The keel for the Tuscan Star was laid down during 1929, being launched at the end of October 1929 and completed by April 1930. News reel from the period show seventy-seven year old Miss Elizabeth Kittley christening the ship. The vessel was built for the Blue Star Line, the company's first diesel powered ship. The Tuscan Star was designed to carry meat in its refridgerated holds.
From new the ship operated between the United Kingdom (homeport London) and South America. In 1932 tariff changes allowed free entry into the United Kingdom for imports from the Dominion. This led to the Tuscan Star moving to the routes to/from Australia and New Zealand. Its first voyage from New Zealand departed from Wellington on December 2nd 1933 bound for the United Kingdom. This was the first Blue Star Line sailing from New Zealand.
Advertising material for the Blue Star Line in 1938 showed the Tuscan Star and seven sister ships in use on the London - Panama Canal - Auckland - Wellington - Lyttelton sailing.
Early on the morning of December 17th 1939, while in the English Channel off Folkestone, the Tuscan Star was attacked three times by a German aircraft equipped with bombs and machine-guns. The bombs missed the zigzagging ship but the machine gunners raked the ship hitting the wireless room, boat deck and aft gun platform. Injuries were sustained but in response the ship's 12-pounder put up a defence.
Convoy HX 57 depart July 11th 1940 from Halifax - arrive July 26th 1940 at Liverpool approx 50 ships, Tuscan Star had joined with ships sailing from Bermuda as BHX 57.
Convoy OB 205 departed Liverpool August 29th 1940, dispersed the next day.
Convoy HX 93 depart December 3rd 1940 from Halifax - arrive December 18th 1940 at Liverpool, 29 ships Tuscan Star joined convoy on December 7th with the section of ships out of Bermuda as BHX 93.

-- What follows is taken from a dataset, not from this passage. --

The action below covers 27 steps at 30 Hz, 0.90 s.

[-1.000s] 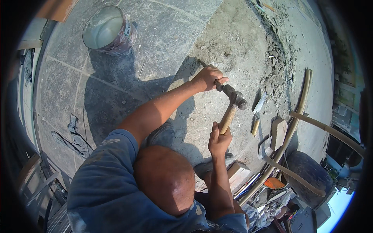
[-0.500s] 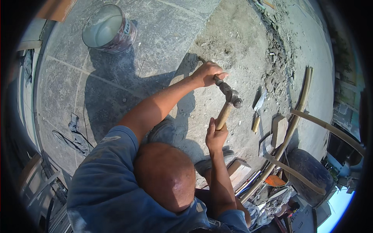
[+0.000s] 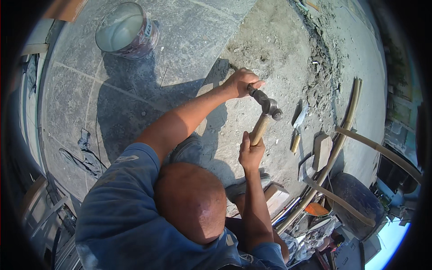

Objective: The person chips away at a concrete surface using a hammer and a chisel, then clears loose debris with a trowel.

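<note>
My left hand (image 3: 240, 82) reaches forward and is closed around a dark metal chisel (image 3: 253, 91) set against the rough concrete ground (image 3: 270, 49). My right hand (image 3: 250, 152) grips the wooden handle of a hammer (image 3: 265, 118). The hammer's steel head is right at the chisel's upper end. My head and blue shirt fill the lower middle of the view. My shoe (image 3: 189, 148) stands just below the left forearm.
A bucket (image 3: 128, 29) of pale liquid stands at the top left on grey stone slabs (image 3: 90, 103). A trowel (image 3: 299, 125), a stone block (image 3: 322, 150), long wooden handles (image 3: 346, 126) and a dark tub (image 3: 357, 200) lie to the right. Rubble (image 3: 319, 72) runs along the upper right.
The right hand and hammer handle have shifted slightly upward toward the chisel. The left hand has stayed on the chisel at the same spot.
</note>
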### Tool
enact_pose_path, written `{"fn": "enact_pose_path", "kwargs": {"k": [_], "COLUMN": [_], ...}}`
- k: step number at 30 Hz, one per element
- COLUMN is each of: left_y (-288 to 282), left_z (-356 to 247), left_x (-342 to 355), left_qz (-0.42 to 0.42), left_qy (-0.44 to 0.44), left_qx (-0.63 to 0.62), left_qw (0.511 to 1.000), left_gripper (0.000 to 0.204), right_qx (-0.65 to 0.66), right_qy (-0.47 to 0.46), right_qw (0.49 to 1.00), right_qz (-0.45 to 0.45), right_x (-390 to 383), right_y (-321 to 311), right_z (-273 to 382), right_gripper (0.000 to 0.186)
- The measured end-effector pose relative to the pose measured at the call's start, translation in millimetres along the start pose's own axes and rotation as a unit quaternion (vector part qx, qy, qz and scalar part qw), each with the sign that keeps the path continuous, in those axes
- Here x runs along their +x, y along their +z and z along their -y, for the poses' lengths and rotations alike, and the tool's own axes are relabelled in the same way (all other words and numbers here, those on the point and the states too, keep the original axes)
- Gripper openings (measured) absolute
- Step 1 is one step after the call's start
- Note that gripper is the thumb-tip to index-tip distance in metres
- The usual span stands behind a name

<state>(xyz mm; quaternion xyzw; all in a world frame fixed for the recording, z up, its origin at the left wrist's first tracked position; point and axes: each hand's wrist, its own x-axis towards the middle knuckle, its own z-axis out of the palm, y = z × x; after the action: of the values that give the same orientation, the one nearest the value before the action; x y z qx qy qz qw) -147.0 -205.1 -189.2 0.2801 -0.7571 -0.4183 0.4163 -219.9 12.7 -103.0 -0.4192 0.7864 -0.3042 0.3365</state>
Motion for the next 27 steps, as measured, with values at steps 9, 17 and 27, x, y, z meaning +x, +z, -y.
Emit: {"fn": "enact_pose_path", "kwargs": {"k": [9, 17, 27], "left_y": [-16.7, -4.2, -15.9], "left_z": [5.1, 0.5, 1.7], "left_x": [-5.7, -7.7, -5.8], "left_qz": [0.003, 0.006, 0.024], "left_qy": [-0.007, 0.009, -0.018], "left_qx": [0.006, -0.004, 0.026], "left_qw": [1.000, 1.000, 0.999], "left_gripper": [0.048, 0.047, 0.043], "right_qx": [0.302, 0.090, 0.345], "right_qy": [-0.302, 0.087, -0.397], "right_qw": [0.869, 0.992, 0.803], "right_qz": [-0.251, -0.002, -0.282], "right_x": [11.4, -6.5, 4.8], "right_y": [-152.9, 2.4, -109.6], "right_z": [203.7, -15.9, 185.6], "right_gripper": [0.029, 0.025, 0.036]}}
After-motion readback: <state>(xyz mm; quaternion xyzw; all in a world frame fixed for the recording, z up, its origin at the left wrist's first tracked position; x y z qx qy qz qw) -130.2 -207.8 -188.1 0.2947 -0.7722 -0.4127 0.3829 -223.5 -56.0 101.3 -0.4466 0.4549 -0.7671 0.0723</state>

Convoy OB 273 departed Liverpool January 12th 1941, dispersed January 16th 1941.
On the night of April 7/8th 1941 the Prins Willem II was hit amidships by one torpedo fired from U-98 and sank very quickly stern first. The ship had been part of Convoy HX-117 (departed Halifax March 27th 1941 - arrived Liverpool April 15th 1941), mist and stormy weather had caused her to become a straggler. Two lifeboats got away from the sinking ship, both would be picked up, one by the Swedish merchantman Klipparen, the second boat rescued by Tuscan Star.
Convoy OB 341 departed Liverpool on June 30th 1941, dispersed July 6th 1941.
Convoy ON 26 depart October 14th 1941 from Liverpool - arrive October 29th 1941 Halifax area, average speed was less than 8 knots dispersed approx 33 ships, Tuscan Star bound for Curacao & Melbourne with general cargo
Convoy HX 148 depart Halifax on September 4th 1941 - arrive September 17th 1941 at Liverpool, with 48 ships, carried a small number of passengers and reported as a straggler.
During November 1941 the Tuscan Star sailed alone from Liverpool across to Greenland, then westwards towards North America then southwards hugging the coast and bound for the Panama Canal. Having passed through the Panama Canal some of the deck cargo caught fire. The burning crates carried Avro Anson Aircraft destined for the Royal Australian Air Force. The burning cargo was hoisted into the ocean and the ship sailed on towards Australia, arriving in Melbourne on December 7th 1941.
Convoy HX 179 depart March 9th 1942 from Halifax - arrive March 22nd 1942 at Liverpool, approx 21 ships, Tuscan star was carrying passengers in addition to the regular cargo.
Convoy OS 25 depart April 12th 1942 from Liverpool - arrive April 29th 1942 at Freetown, 39 vessels, carrying chemicals for Buenos Aires, the second largest ship in the convoy and one of the fastest 13.5knots. Armed with 4" or 4.7" guns, Bofors, machine guns and kites.
Convoy SL 112 depart June 4th 1942 from Freetown - arrive June 23rd 1942 at Liverpool, 54 vessels. Tuscan Star carrying frozen meat from Buenos Aires
Convoy OS 34 depart July 11th 1942 from Liverpool - arrive July 30th 1942 at Freetown, 35 vessels, largest ship in the convoy, carrying general chemicals to Buenos Aires, along with 21 passengers.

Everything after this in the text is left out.